The second factor to be considered is the nature of the content in question. The web today is less a standard way of representing and linking digital documents (as Tim Berners-Lee designed it to be) and more a means for delivering dynamic and interactive content. It would, for instance, be inconceivable that a site such as Facebook could exist if every page was a separate document that had to be written manually in HTML, or even made into HTML pages in advance. For this kind of site, HTML is merely the form of delivering content in a way that the browser can render; the data of the site is held separately in a database, and pages are created by firstly querying the database, and secondly inserting the result into a template. Even sites with less dynamic content (WordPress blogs; newspaper websites) employ a database-backed approach, though this is, I would argue, a pragmatic decision rather than a necessity.

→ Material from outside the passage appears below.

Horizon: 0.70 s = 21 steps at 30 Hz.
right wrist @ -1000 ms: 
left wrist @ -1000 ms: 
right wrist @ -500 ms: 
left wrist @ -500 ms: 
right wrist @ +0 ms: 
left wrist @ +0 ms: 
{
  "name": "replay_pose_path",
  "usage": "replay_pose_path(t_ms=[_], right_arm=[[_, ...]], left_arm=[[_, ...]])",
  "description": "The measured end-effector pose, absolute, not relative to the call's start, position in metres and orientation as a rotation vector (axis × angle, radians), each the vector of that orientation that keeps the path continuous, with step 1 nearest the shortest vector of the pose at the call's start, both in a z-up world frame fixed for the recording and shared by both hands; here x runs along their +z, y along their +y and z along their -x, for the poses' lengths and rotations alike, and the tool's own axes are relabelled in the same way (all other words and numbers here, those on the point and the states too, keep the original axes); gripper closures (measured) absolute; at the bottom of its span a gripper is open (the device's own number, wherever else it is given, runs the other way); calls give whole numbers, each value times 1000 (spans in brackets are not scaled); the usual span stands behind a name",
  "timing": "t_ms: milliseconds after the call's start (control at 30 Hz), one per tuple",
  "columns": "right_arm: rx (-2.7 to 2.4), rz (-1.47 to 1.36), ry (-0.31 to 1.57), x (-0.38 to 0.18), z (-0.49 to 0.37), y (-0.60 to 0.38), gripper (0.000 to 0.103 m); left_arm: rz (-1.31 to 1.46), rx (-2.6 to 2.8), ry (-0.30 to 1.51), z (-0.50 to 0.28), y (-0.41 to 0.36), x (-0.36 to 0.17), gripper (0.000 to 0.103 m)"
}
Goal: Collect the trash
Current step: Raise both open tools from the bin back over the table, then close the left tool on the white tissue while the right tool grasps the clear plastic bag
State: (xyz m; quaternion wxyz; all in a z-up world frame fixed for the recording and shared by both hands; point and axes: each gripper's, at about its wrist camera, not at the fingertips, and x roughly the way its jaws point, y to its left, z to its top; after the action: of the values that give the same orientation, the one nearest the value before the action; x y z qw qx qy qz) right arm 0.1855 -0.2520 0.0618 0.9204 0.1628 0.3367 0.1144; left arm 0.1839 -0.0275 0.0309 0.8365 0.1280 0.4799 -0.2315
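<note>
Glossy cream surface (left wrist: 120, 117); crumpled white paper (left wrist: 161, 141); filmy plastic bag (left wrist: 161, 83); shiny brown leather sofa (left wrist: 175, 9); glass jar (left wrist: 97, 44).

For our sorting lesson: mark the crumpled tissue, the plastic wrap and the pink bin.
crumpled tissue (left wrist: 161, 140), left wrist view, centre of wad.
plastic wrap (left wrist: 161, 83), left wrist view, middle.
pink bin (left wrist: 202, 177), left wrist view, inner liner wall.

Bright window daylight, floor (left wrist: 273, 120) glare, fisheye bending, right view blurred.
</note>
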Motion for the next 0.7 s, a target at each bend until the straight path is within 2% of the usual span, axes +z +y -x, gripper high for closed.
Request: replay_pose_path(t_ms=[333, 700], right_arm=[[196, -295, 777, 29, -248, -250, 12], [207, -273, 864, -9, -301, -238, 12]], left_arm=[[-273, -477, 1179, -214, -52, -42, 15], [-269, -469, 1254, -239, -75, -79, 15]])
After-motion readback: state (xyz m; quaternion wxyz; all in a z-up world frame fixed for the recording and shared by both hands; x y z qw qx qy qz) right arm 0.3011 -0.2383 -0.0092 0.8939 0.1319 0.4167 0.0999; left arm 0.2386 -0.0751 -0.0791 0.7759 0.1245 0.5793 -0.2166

Whilst researching the options for building the site infrastructure for the Albert Woodman’s Diary project, these two factors were essential in our considerations (not to mention the pragmatics of actually getting a given approach to work within a time constraint). The first, that of avoiding repetition, was both clearly beneficial and, as the data was to be encoded in TEI-XML, a given anway: XSLT, as a standard approach for converting an XML document into another XML document (in this case XHTML, which is essentially an XML schema), functions as a templating language in the same way as PHP or ERB (the templating language used with Rails) allows the insertion of arbitrary content into HTML. Using XSLT templates, the ‘standard’ content of each page would only need to be written once.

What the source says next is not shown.